It has also triggered doubts about whether by rejecting the new conditions, users would lose their accounts.
“We’re now moving back the date on which people will be asked to review and accept the terms. No one will have their account suspended or deleted on February 8,” the company said in a statement on its blog Friday.
“We’re also going to do a lot more to clear up the misinformation around how privacy and security works on WhatsApp,” the company said.
Facebook and its popular messaging subsidiary have denied that with the new rules they will be able to access message or call content, as well as contact lists or groups and locations.
WhatsApp said that the update “does not expand our ability to share data with Facebook” and said it would let people “review the policy at their own pace before new business options are available on May 15.”
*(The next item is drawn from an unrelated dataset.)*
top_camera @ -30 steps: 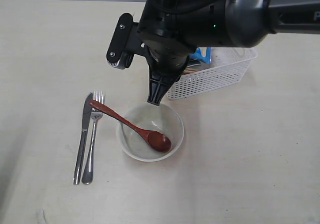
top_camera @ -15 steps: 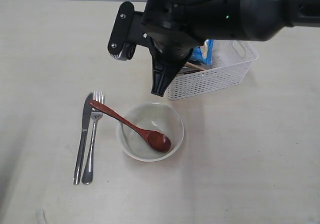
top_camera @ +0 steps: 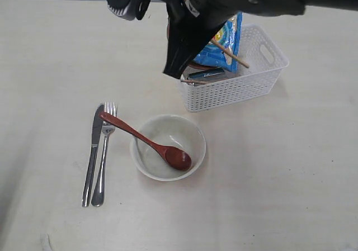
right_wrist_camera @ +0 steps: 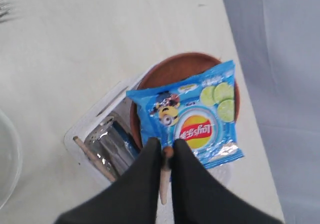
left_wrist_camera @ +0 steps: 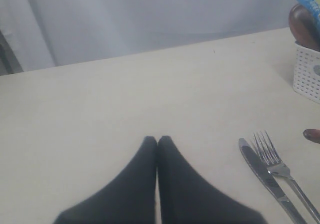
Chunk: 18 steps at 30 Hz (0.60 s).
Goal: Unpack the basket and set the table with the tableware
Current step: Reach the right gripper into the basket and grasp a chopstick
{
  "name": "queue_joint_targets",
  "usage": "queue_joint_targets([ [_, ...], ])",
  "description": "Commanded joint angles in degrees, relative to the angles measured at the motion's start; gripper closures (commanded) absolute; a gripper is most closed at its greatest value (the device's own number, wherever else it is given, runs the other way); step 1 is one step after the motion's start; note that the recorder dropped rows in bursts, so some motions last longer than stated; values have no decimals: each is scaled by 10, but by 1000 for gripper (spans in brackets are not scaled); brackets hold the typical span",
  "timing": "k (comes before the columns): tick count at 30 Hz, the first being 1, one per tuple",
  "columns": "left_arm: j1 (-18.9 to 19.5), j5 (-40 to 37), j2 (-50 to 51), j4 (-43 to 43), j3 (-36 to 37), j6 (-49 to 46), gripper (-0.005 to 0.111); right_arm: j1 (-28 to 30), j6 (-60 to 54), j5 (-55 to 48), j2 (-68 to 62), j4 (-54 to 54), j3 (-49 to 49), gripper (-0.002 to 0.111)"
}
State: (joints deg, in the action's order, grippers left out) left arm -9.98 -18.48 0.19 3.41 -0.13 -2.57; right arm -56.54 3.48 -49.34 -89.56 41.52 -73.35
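Observation:
My right gripper (right_wrist_camera: 166,151) is shut on a wooden chopstick (right_wrist_camera: 164,181), which runs back between its fingers, above the white basket (top_camera: 240,86). In the basket are a brown plate (right_wrist_camera: 167,72) standing on edge, a steel cup (right_wrist_camera: 112,144) and a second chopstick (right_wrist_camera: 92,159). From outside, the right gripper (top_camera: 173,72) hangs by the basket's left end. On the table (top_camera: 279,178) an off-white bowl (top_camera: 193,133) holds a red-brown spoon (top_camera: 148,142). A knife (top_camera: 92,156) and fork (top_camera: 104,150) lie left of it. My left gripper (left_wrist_camera: 158,139) is shut and empty, low over bare table.
A blue chip bag (top_camera: 221,44) leans against the plate in the basket, with a chopstick (top_camera: 230,53) slanting across it. The right arm's dark bulk covers the top middle of the exterior view. The table's far edge (left_wrist_camera: 150,49) meets a grey curtain.
My right gripper has pulled away from the bowl's rim and up towards the basket. The chip bag and a chopstick across it have come into view. The tableware on the table has not moved.

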Motion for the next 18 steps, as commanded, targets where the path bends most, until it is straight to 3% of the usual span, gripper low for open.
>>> queue_joint_targets([
  [1,1,0,-2,-5,1,0,107,-22,46,-2,45,42,0,109],
  [8,1,0,-2,-5,1,0,107,-24,92,-26,79,23,-49,109],
  [18,1,0,-2,-5,1,0,107,-24,92,-129,90,-204,-175,109],
])
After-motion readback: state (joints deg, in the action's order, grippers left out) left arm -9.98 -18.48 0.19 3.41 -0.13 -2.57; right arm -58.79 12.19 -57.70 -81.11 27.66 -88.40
Various media have reported that the new privacy terms will include a more open wording, which has invited speculation that Facebook will be able to access WhatsApp data, while the company has insisted that the update responds to a greater role and functionality to communicate with businesses.
“Although people do not use WhatsApp to buy from businesses today, we believe that more people will choose to do so in the future and it is important that the world is aware of these services,” the statement said.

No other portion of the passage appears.